## COLLECTED DATA:
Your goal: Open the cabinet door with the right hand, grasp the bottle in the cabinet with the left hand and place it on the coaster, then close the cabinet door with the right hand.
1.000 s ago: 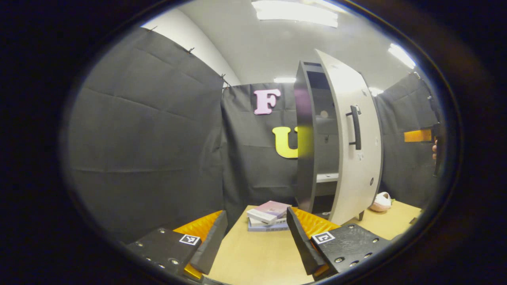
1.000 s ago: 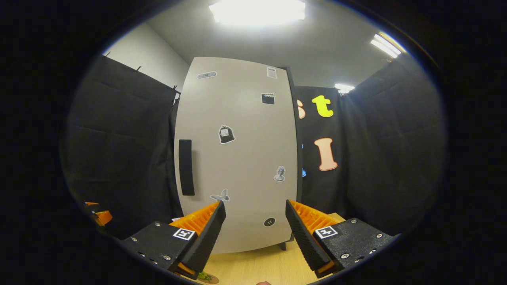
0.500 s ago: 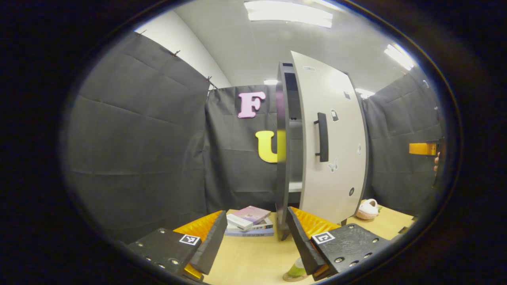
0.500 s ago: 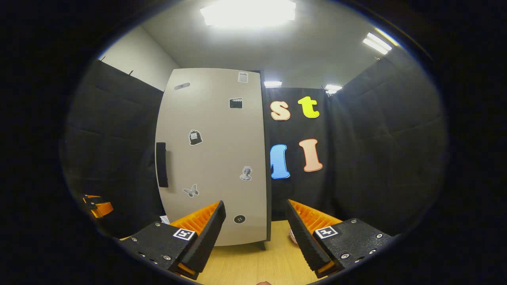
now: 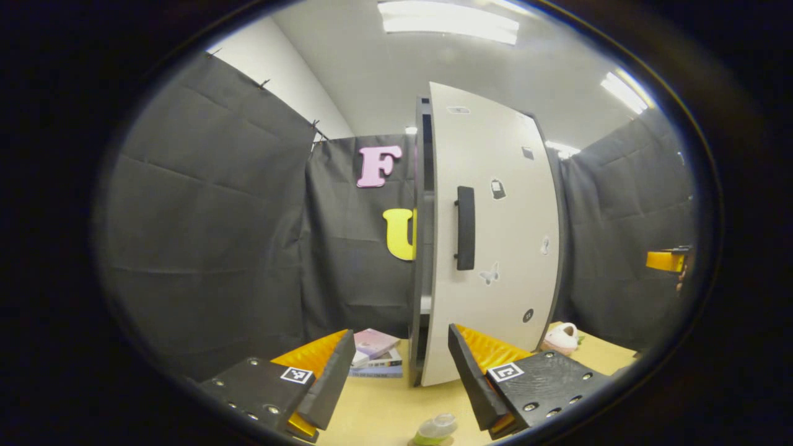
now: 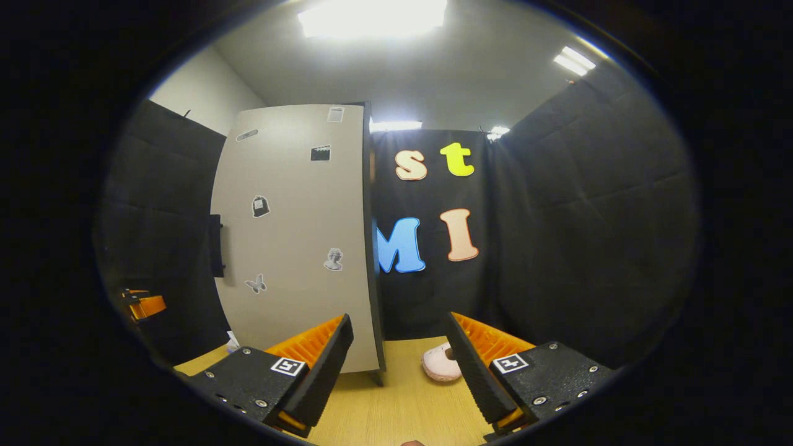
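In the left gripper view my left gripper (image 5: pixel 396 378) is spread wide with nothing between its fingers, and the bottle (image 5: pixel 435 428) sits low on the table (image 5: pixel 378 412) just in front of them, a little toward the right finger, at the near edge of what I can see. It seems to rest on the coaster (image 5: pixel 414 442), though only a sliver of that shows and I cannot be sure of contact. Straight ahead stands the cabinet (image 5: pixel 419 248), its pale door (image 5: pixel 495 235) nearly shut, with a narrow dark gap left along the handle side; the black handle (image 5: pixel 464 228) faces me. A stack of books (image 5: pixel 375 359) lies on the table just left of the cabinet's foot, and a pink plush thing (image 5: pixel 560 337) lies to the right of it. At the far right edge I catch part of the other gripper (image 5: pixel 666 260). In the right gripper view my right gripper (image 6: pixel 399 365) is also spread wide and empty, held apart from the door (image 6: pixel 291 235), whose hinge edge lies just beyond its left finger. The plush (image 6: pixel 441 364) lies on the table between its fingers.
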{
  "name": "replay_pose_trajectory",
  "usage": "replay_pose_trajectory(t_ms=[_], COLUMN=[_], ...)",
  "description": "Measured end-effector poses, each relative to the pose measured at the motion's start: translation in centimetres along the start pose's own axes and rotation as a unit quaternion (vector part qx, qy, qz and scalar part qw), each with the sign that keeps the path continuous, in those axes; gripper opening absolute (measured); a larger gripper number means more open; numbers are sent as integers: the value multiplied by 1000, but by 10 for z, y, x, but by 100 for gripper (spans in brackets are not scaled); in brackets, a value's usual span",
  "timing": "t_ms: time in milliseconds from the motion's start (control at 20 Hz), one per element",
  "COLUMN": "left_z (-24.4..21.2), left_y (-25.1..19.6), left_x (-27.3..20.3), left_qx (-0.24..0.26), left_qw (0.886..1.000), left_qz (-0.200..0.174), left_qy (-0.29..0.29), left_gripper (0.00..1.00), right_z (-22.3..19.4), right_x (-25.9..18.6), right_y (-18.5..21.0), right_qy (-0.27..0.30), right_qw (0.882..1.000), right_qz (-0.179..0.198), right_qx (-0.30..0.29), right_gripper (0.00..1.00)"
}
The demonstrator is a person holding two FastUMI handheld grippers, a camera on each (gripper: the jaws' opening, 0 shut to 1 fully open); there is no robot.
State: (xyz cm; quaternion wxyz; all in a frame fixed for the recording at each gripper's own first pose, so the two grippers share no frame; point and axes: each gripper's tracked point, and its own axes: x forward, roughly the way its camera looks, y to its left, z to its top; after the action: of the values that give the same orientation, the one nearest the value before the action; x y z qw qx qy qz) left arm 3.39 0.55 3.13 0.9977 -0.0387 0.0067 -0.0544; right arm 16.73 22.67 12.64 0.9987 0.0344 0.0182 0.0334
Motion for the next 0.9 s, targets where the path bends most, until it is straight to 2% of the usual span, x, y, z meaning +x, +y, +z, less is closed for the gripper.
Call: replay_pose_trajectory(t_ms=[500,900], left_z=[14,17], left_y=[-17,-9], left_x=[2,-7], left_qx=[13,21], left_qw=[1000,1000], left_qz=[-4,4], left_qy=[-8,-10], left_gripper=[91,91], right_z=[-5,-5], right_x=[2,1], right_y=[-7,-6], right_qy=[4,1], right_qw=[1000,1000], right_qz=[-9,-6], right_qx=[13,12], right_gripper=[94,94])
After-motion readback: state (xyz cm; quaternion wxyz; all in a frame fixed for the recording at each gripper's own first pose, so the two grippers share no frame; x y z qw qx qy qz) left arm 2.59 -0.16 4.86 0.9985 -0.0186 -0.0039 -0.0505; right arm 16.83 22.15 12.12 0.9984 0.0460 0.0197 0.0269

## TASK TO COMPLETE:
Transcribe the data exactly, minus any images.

## RESPONSE AREA:
Your goal: Open the cabinet door with the right hand, grasp the bottle in the cabinet with the left hand and place it on the coaster, then close the cabinet door with the right hand.
1.000 s ago: 
1.000 s ago: 
0.500 s ago: 
0.500 s ago: 
now: 
now: 
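In the left gripper view my left gripper (image 5: pixel 396 378) is spread wide with nothing between its fingers, and the bottle (image 5: pixel 435 428) sits low on the table (image 5: pixel 378 412) just in front of them, a little toward the right finger, at the near edge of what I can see. It seems to rest on the coaster (image 5: pixel 414 442), though only a sliver of that shows and I cannot be sure of contact. Straight ahead stands the cabinet (image 5: pixel 419 248), its pale door (image 5: pixel 495 235) nearly shut, with a narrow dark gap left along the handle side; the black handle (image 5: pixel 464 228) faces me. A stack of books (image 5: pixel 375 359) lies on the table just left of the cabinet's foot, and a pink plush thing (image 5: pixel 560 337) lies to the right of it. At the far right edge I catch part of the other gripper (image 5: pixel 666 260). In the right gripper view my right gripper (image 6: pixel 399 365) is also spread wide and empty, held apart from the door (image 6: pixel 291 235), whose hinge edge lies just beyond its left finger. The plush (image 6: pixel 441 364) lies on the table between its fingers.
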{
  "name": "replay_pose_trajectory",
  "usage": "replay_pose_trajectory(t_ms=[_], COLUMN=[_], ...)",
  "description": "Measured end-effector poses, each relative to the pose measured at the motion's start: translation in centimetres along the start pose's own axes and rotation as a unit quaternion (vector part qx, qy, qz and scalar part qw), each with the sign that keeps the path continuous, in those axes; gripper opening absolute (measured); a larger gripper number means more open; numbers are sent as integers: the value multiplied by 1000, but by 10 for z, y, x, but by 100 for gripper (spans in brackets are not scaled); in brackets, a value's usual span",
  "timing": "t_ms: time in milliseconds from the motion's start (control at 20 Hz), one per element",
  "COLUMN": "left_z (-24.4..21.2), left_y (-25.1..19.6), left_x (-27.3..20.3), left_qx (-0.24..0.26), left_qw (0.886..1.000), left_qz (-0.200..0.174), left_qy (-0.29..0.29), left_gripper (0.00..1.00), right_z (-22.3..19.4), right_x (-25.9..18.6), right_y (-18.5..21.0), right_qy (-0.27..0.30), right_qw (0.882..1.000), right_qz (-0.179..0.198), right_qx (-0.30..0.29), right_gripper (0.00..1.00)"
}
The demonstrator is a person holding two FastUMI handheld grippers, a camera on each (gripper: the jaws' opening, 0 shut to 1 fully open); there is no robot.
State: (xyz cm; quaternion wxyz; all in a frame fixed for the recording at each gripper's own first pose, so the two grippers share no frame; point and axes: each gripper's tracked point, and its own axes: x forward, roughly the way its camera looks, y to its left, z to its top; after the action: of the values that give the same orientation, the one nearest the value before the action; x y z qw qx qy qz) left arm 3.39 0.55 3.13 0.9977 -0.0387 0.0067 -0.0544; right arm 16.73 22.67 12.64 0.9987 0.0344 0.0182 0.0334
Motion for the next 0.9 s, targets where the path bends most, until it is straight to 2% of the usual span, x, y, z meaning +x, +y, +z, less is closed for the gripper.
Call: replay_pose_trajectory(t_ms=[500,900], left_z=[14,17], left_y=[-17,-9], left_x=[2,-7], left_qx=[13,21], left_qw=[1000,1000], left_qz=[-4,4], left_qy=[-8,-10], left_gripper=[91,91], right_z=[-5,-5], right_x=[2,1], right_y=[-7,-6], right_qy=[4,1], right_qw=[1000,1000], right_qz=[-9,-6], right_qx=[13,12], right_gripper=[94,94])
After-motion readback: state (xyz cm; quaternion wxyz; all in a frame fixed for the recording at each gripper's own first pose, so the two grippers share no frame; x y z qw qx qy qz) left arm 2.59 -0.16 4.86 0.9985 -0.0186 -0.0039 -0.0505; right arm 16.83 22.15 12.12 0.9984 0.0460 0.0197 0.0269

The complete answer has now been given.